— Exercise goal —
All that is needed is an exact copy of the lines from the beginning of the data below through the line containing "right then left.", minus the pictures.
--- START ---
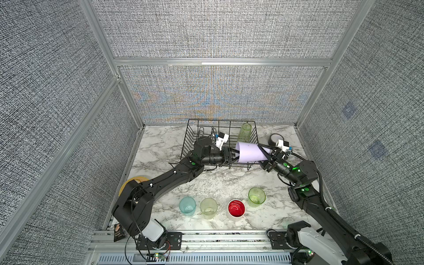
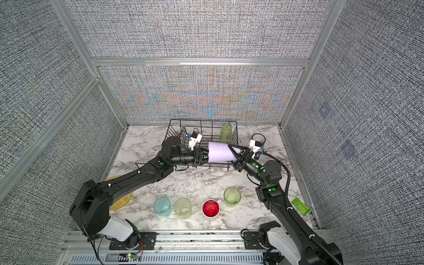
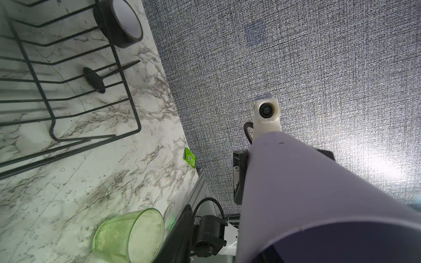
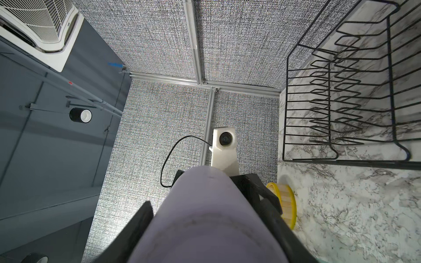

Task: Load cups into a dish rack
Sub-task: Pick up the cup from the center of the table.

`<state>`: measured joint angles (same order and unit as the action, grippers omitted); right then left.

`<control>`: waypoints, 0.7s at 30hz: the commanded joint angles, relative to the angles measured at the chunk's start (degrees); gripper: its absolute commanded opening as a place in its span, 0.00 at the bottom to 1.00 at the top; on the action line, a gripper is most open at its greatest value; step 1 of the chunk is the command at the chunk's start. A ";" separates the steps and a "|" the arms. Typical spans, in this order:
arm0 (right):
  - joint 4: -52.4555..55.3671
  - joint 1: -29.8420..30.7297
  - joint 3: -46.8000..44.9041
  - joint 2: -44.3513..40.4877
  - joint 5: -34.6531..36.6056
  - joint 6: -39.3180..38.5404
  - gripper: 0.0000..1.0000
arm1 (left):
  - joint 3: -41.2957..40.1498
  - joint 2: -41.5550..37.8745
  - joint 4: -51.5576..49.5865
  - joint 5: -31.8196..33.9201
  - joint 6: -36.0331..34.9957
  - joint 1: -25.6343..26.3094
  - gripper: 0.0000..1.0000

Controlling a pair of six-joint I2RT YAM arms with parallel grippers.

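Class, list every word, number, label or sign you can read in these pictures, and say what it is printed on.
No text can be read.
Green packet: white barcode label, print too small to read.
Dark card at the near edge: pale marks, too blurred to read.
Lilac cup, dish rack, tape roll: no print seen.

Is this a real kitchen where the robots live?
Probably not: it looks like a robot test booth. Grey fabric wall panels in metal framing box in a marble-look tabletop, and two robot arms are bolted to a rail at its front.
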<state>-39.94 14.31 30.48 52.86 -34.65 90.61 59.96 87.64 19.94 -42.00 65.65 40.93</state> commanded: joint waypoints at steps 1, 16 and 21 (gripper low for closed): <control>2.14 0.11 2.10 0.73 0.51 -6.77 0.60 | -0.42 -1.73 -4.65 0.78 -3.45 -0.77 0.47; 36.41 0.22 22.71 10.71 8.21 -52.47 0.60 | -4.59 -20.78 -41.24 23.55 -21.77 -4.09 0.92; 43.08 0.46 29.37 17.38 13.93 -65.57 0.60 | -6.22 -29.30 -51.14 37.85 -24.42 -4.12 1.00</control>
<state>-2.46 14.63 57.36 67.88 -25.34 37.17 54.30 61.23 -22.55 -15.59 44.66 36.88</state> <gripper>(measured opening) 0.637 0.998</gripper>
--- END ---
— Result of this exercise —
Task: Load cups into a dish rack
Sub-task: Pick up the cup from the center of the table.

`<state>`: measured joint angles (same order and unit as the action, grippers omitted); right then left.

What this exercise required has been given in full.